**Work order**
Please repeat the entries word for word and keep the images out.

**Records from a data source**
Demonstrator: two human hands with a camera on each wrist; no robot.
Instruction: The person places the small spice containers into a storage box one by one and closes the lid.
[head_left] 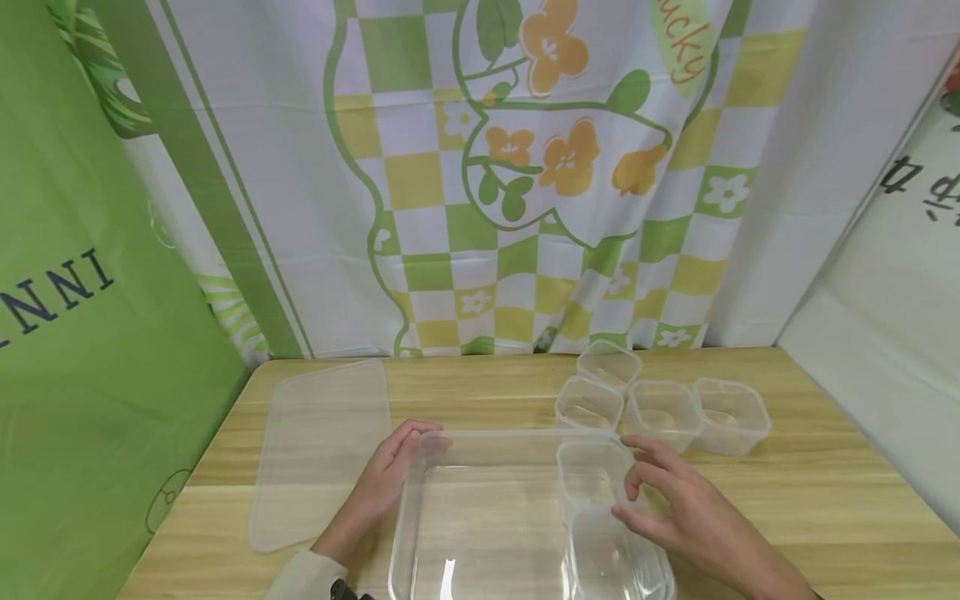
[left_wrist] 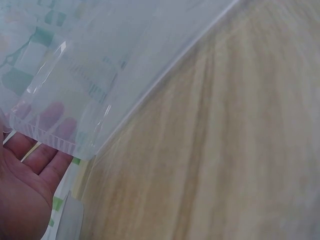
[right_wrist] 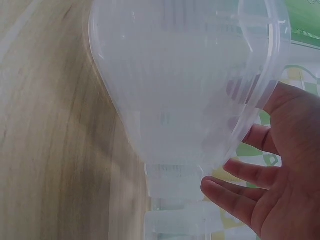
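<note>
A large clear plastic bin [head_left: 487, 454] stands at the table's front. Two small clear containers [head_left: 592, 458] sit in a row along its right side, inside it. My left hand [head_left: 390, 471] grips the bin's far left corner, its fingers showing through the wall in the left wrist view. Over the bin's right rim reaches my right hand [head_left: 686, 508], fingers spread, thumb above the nearer container. In the right wrist view, some fingertips show through the plastic while other fingers [right_wrist: 235, 195] stay outside the wall. Nothing is visibly pinched by that hand.
Several more small clear containers [head_left: 731, 417] stand at the back right, beyond the bin. A flat translucent lid [head_left: 315, 450] lies on the wooden table [head_left: 465, 387] to the left. A patterned curtain [head_left: 510, 208] hangs behind the table, with a green cloth [head_left: 97, 375] at left.
</note>
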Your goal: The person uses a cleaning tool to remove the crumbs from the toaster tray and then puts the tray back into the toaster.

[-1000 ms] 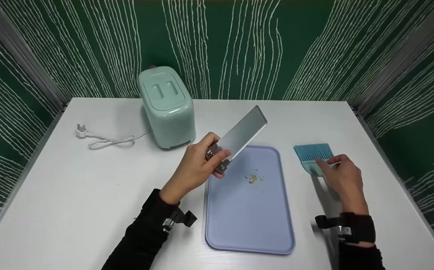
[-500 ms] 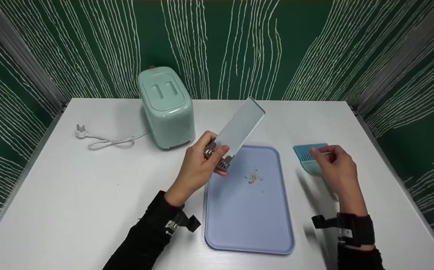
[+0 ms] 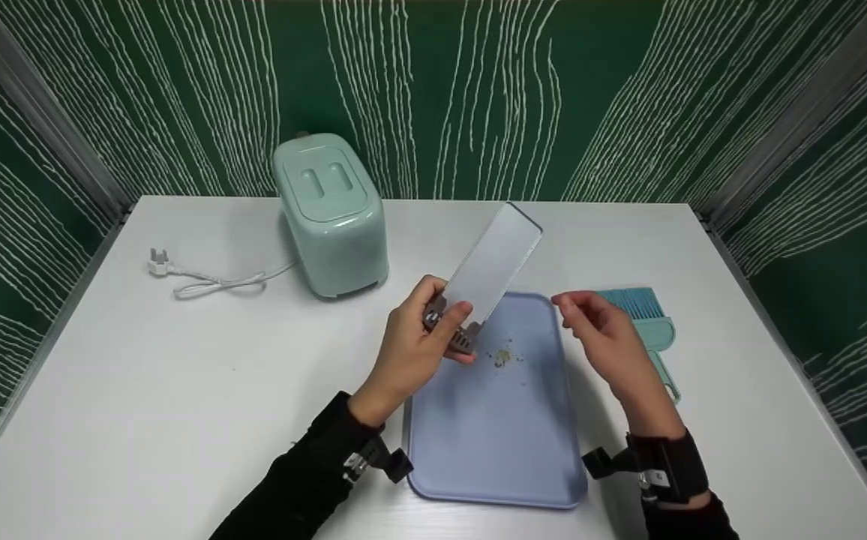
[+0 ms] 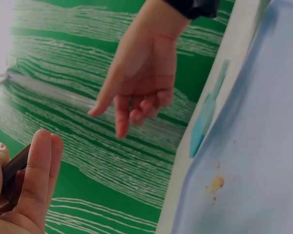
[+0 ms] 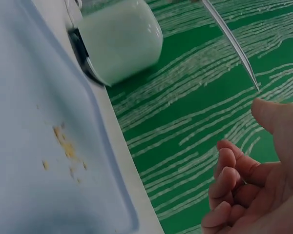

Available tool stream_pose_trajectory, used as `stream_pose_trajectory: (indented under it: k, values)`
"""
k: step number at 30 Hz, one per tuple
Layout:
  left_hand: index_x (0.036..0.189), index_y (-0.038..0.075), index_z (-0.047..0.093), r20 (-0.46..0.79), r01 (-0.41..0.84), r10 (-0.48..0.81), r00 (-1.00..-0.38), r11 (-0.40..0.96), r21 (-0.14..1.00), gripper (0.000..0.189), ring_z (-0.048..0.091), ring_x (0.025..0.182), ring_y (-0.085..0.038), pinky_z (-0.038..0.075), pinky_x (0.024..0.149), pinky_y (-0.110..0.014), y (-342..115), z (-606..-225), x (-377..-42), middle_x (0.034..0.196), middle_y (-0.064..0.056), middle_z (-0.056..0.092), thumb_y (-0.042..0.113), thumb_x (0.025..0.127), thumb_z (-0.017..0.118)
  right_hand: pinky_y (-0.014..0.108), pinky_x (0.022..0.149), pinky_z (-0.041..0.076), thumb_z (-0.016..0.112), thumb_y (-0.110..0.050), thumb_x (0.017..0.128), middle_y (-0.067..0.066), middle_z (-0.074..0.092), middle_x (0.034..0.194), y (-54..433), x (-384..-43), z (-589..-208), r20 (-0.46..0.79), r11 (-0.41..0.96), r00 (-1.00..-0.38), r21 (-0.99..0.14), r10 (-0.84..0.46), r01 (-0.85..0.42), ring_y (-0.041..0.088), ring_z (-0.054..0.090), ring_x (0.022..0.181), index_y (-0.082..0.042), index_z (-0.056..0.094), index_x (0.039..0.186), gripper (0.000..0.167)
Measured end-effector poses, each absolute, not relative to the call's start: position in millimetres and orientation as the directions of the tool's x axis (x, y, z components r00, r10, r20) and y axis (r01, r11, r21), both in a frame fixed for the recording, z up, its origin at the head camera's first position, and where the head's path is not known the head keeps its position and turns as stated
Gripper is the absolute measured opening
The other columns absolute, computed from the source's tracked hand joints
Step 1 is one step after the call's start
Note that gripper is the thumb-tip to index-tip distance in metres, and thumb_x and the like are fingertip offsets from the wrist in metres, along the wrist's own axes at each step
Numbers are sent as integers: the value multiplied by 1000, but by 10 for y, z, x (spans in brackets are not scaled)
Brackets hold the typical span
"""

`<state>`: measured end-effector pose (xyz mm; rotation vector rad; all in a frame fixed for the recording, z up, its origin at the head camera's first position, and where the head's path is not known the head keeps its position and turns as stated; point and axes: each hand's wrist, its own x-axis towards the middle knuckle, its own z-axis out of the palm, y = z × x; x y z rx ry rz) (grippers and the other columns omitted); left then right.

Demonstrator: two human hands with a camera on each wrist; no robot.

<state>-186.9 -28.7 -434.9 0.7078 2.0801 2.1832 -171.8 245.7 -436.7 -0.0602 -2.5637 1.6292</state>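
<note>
My left hand (image 3: 407,352) grips the brown end of a flat metal toaster crumb tray (image 3: 499,255), thumb on top, and holds it tilted above the far part of a blue tray (image 3: 497,435). In the left wrist view only a bit of the brown end (image 4: 15,165) shows between my fingers. A small heap of yellowish crumbs (image 3: 503,358) lies on the blue tray. My right hand (image 3: 606,334) hovers by the tray's right edge, fingers loosely bent and holding nothing. Beside it on the table lies a teal brush (image 3: 655,334), partly hidden by that hand.
A mint-green toaster (image 3: 336,217) stands at the back left of the white table (image 3: 141,420). Its white cord (image 3: 227,283) and plug (image 3: 159,262) lie to its left. Green walls with white lines (image 3: 433,97) enclose the back and sides.
My right hand has moved left from the brush toward the blue tray, leaving the brush on the table. My left hand has shifted slightly right with the crumb tray, which has turned a little.
</note>
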Motion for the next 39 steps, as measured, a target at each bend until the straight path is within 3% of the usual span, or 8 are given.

**Answer below**
Demonstrator: two human hands with a camera on each wrist; no robot.
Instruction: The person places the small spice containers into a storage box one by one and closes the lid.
[head_left] 
[left_wrist] 
[right_wrist] 
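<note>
A large clear plastic bin [head_left: 487, 454] stands at the table's front. Two small clear containers [head_left: 592, 458] sit in a row along its right side, inside it. My left hand [head_left: 390, 471] grips the bin's far left corner, its fingers showing through the wall in the left wrist view. Over the bin's right rim reaches my right hand [head_left: 686, 508], fingers spread, thumb above the nearer container. In the right wrist view, some fingertips show through the plastic while other fingers [right_wrist: 235, 195] stay outside the wall. Nothing is visibly pinched by that hand.
Several more small clear containers [head_left: 731, 417] stand at the back right, beyond the bin. A flat translucent lid [head_left: 315, 450] lies on the wooden table [head_left: 465, 387] to the left. A patterned curtain [head_left: 510, 208] hangs behind the table, with a green cloth [head_left: 97, 375] at left.
</note>
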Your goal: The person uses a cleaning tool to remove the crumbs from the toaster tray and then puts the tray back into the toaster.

[-1000 ms] 
[-500 ms] 
[+0 ms] 
[+0 ms] 
[+0 ms] 

Available tool stream_pose_trajectory, used as `stream_pose_trajectory: (indented under it: k, values)`
"""
k: step number at 30 Hz, one per tuple
Layout:
  left_hand: index_x (0.036..0.189), index_y (-0.038..0.075), index_z (-0.047..0.093), r20 (-0.46..0.79), r01 (-0.41..0.84), r10 (-0.48..0.81), r00 (-1.00..-0.38), r11 (-0.40..0.96), r21 (-0.14..1.00), gripper (0.000..0.189), ring_z (-0.048..0.091), ring_x (0.025..0.182), ring_y (-0.085..0.038), pinky_z (-0.038..0.075), pinky_x (0.024..0.149), pinky_y (-0.110..0.014), y (-342..115), z (-606..-225), x (-377..-42), middle_x (0.034..0.196), middle_y (-0.064..0.056), middle_z (-0.056..0.092), thumb_y (-0.042..0.113), thumb_x (0.025..0.127), thumb_z (-0.017..0.118)
  right_hand: pinky_y (-0.014..0.108), pinky_x (0.022..0.149), pinky_z (-0.041..0.076), thumb_z (-0.016..0.112), thumb_y (-0.110..0.050), thumb_x (0.017..0.128), middle_y (-0.067..0.066), middle_z (-0.074..0.092), middle_x (0.034..0.194), y (-54..433), x (-384..-43), z (-589..-208), r20 (-0.46..0.79), r11 (-0.41..0.96), r00 (-1.00..-0.38), r21 (-0.99..0.14), r10 (-0.84..0.46), r01 (-0.85..0.42), ring_y (-0.041..0.088), ring_z (-0.054..0.090), ring_x (0.022..0.181), index_y (-0.082..0.042), index_z (-0.056..0.094), index_x (0.039..0.186), gripper (0.000..0.167)
Measured end-effector poses, each absolute, not relative to the call's start: position in millimetres and orientation as the directions of the tool's x axis (x, y, z components r00, r10, r20) and y axis (r01, r11, r21), both in a frame fixed for the recording, z up, its origin at the head camera's first position, and where the head's path is not known the head keeps its position and turns as stated
Gripper is the absolute measured opening
The other columns absolute, computed from the source's tracked hand joints
Step 1 is one step after the call's start
Note that gripper is the thumb-tip to index-tip distance in metres, and thumb_x and the like are fingertip offsets from the wrist in metres, along the wrist's own axes at each step
Numbers are sent as integers: the value multiplied by 1000, but by 10 for y, z, x (spans in brackets are not scaled)
Brackets hold the typical span
"""

`<state>`: measured end-effector pose (xyz mm; rotation vector rad; all in a frame fixed for the recording, z up, its origin at the head camera's first position, and where the head's path is not known the head keeps its position and turns as stated; point and axes: each hand's wrist, its own x-axis towards the middle knuckle, its own z-axis out of the palm, y = z × x; x y z rx ry rz) (grippers and the other columns omitted); left then right.

Demonstrator: two human hands with a camera on each wrist; no robot.

<state>-186.9 -28.7 -434.9 0.7078 2.0801 2.1832 -171.8 245.7 -436.7 -0.0602 -2.5637 1.6292</state>
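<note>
My left hand (image 3: 407,352) grips the brown end of a flat metal toaster crumb tray (image 3: 499,255), thumb on top, and holds it tilted above the far part of a blue tray (image 3: 497,435). In the left wrist view only a bit of the brown end (image 4: 15,165) shows between my fingers. A small heap of yellowish crumbs (image 3: 503,358) lies on the blue tray. My right hand (image 3: 606,334) hovers by the tray's right edge, fingers loosely bent and holding nothing. Beside it on the table lies a teal brush (image 3: 655,334), partly hidden by that hand.
A mint-green toaster (image 3: 336,217) stands at the back left of the white table (image 3: 141,420). Its white cord (image 3: 227,283) and plug (image 3: 159,262) lie to its left. Green walls with white lines (image 3: 433,97) enclose the back and sides.
My right hand has moved left from the brush toward the blue tray, leaving the brush on the table. My left hand has shifted slightly right with the crumb tray, which has turned a little.
</note>
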Motion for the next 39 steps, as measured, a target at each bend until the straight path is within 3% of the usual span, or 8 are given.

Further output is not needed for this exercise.